Positive communication is important in order to build a strong relationship rooted in trust and openness. Miscommunication in relationships should not be romanticized because it can lead individuals to believe that poor communication is acceptable and should be tolerated.

The Power Dynamic Romance Trope

The power dynamic trope is another popular storyline in romance books, typically seen in an enemies-to-lovers or age-gap romance. The power dynamic occurs when one partner has more power in the relationship. Or it comes from a situation where one partner exhibits more control outside of the relationship. This control can then influence the behavior of their partner inside the relationship. Examples of power dynamic relationships are employee-boss and professor-student relationships.

The Love Hypothesis by Ali Hazelwood was first published in 2021 and is still taking the book world by storm. As spot-on as this Rey-Kylo Ren fanfic is, the story is heavily tainted by Title IX jokes and an unethical relationship. In this book, Olive is a Ph.D. candidate studying biomarkers for pancreatic cancer. Olive begins a fake relationship with Adam, one of the professors in her department, so her friend will butt out of her dating life. Adam takes advantage of this opportunity to show the school he’s making roots.

I went into this book with high expectations, but the way the romantic relationship is portrayed left me feeling icky. One reason for this is because of the ethical dilemmas surrounding student-teacher relationships. The influence a professor has on their student’s success feels exploitive of the student in the relationship.

Additionally, what was supposed to be the comedic side to this rom-com fell flat. Some of the “romance” scenes and inside jokes seemed to make light of sexual assault and Title IX. There is a complete disregard for the severity of Olive’s non-consensual kissing of Adam in their place of work, and the Title IX jokes sprinkled throughout the book made it challenging to finish.
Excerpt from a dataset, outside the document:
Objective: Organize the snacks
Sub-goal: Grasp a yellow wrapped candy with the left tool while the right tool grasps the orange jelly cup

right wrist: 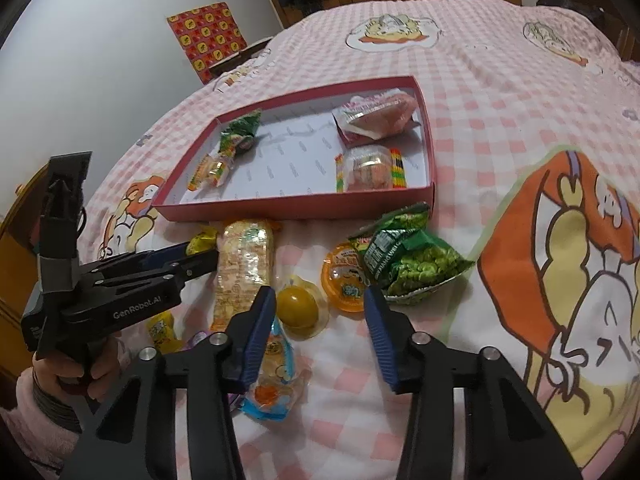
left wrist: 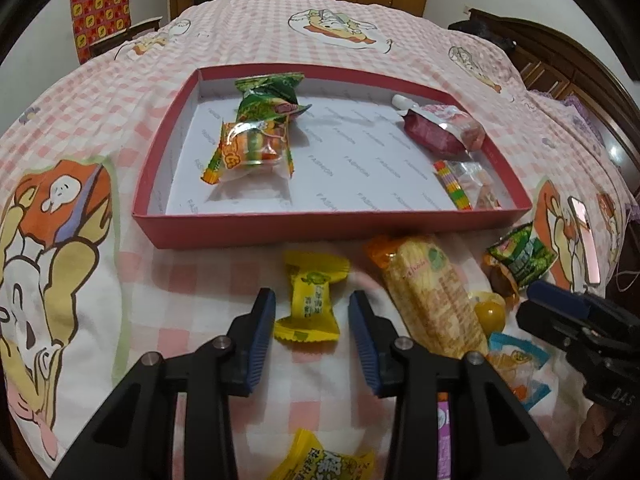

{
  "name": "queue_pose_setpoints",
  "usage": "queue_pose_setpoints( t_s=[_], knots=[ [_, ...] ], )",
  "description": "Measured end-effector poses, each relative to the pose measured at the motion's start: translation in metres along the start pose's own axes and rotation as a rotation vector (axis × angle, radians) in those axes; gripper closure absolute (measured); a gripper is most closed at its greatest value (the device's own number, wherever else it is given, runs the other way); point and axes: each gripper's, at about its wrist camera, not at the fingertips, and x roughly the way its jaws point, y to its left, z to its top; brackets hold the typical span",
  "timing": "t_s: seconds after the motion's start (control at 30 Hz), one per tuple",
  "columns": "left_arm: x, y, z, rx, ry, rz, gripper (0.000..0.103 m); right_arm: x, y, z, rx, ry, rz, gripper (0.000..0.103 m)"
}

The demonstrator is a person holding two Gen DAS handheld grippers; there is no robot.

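Observation:
A red shallow box (left wrist: 224,229) (right wrist: 280,204) lies on the bed and holds several snacks: green packets (left wrist: 266,96), an orange candy packet (left wrist: 250,148), a pink pouch (left wrist: 440,126) and a clear cup (right wrist: 368,168). My left gripper (left wrist: 312,316) is open, with its fingers either side of a yellow wrapped candy (left wrist: 310,300). My right gripper (right wrist: 320,316) is open above a yellow jelly cup (right wrist: 298,306). An orange jelly cup (right wrist: 346,280), a green pea bag (right wrist: 408,258) and a rice cracker pack (left wrist: 434,296) (right wrist: 244,264) lie close by.
A second yellow candy (left wrist: 324,460) lies under my left gripper. A blue-edged packet (right wrist: 272,376) (left wrist: 516,364) lies near my right gripper. A phone (left wrist: 584,240) lies on the bed at right. Wooden furniture stands beyond the pink checked bedspread (left wrist: 360,44).

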Motion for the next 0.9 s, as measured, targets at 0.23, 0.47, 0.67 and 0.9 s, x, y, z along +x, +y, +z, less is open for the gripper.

Furthermore, the ethical dilemma of a professor dating a student within their department adds another problematic layer to The Love Hypothesis.

So What?

The Soulmate Equation and The Love Hypothesis are both popular books within the romance community. Romance novels are entertaining and published for our reading pleasure. The miscommunication and power dynamic tropes are popular and deliver on portraying certain romantic fantasies. However, it is essential to be armed mentally and emotionally before reading these types of books. Knowing the problematic nature of these romance tropes and understanding the importance of healthy communication, boundaries, and signs of manipulation will allow you to avoid the toxic pitfalls that are romanticized within the pages.

Poor communication/miscommunication and certain power dynamic imbalances can harm your mental and emotional well-being. Romance novels will continue to let us vicariously live out our rom-com dreams. However, we’ll leave the acceptance of toxic behaviors in our partners at the literary doorstep.
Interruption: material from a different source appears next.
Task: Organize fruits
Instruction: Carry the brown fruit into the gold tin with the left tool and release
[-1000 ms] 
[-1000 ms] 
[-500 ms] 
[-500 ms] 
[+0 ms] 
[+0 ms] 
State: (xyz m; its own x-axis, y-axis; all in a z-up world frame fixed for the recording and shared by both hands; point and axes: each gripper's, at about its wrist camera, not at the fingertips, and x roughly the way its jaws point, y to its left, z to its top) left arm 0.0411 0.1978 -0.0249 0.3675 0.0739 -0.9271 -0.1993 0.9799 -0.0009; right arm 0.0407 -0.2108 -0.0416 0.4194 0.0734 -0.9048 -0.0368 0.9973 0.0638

Florida born and raised. Jordy began her professional career as an officer in the Coast Guard but has recently transitioned into the civilian world. When she is not obsessing over her fur babies, you can find her at the beach reading or staying up late to embroider while watching the latest true crime docuseries.

Comments:

  1. Becky

    As a long-time reader of romance I am with you. The miscommunication trope is so frustrating, I have stopped reading certain authors because of it. There’s a good amount of this in historical romance novels as well and I’ve become pretty adapt at DNF’ing when I see things going that way. “Oh you’re not going to talk to each other? No thanks!”

    I enjoyed The Love Hypothesis but definitely see where things got a little gray. What fell flat in the story for me were all the interactions where the best friend was involved – all felt way too forced and innuendo making just for the sake of it instead of adding anything of value to the story.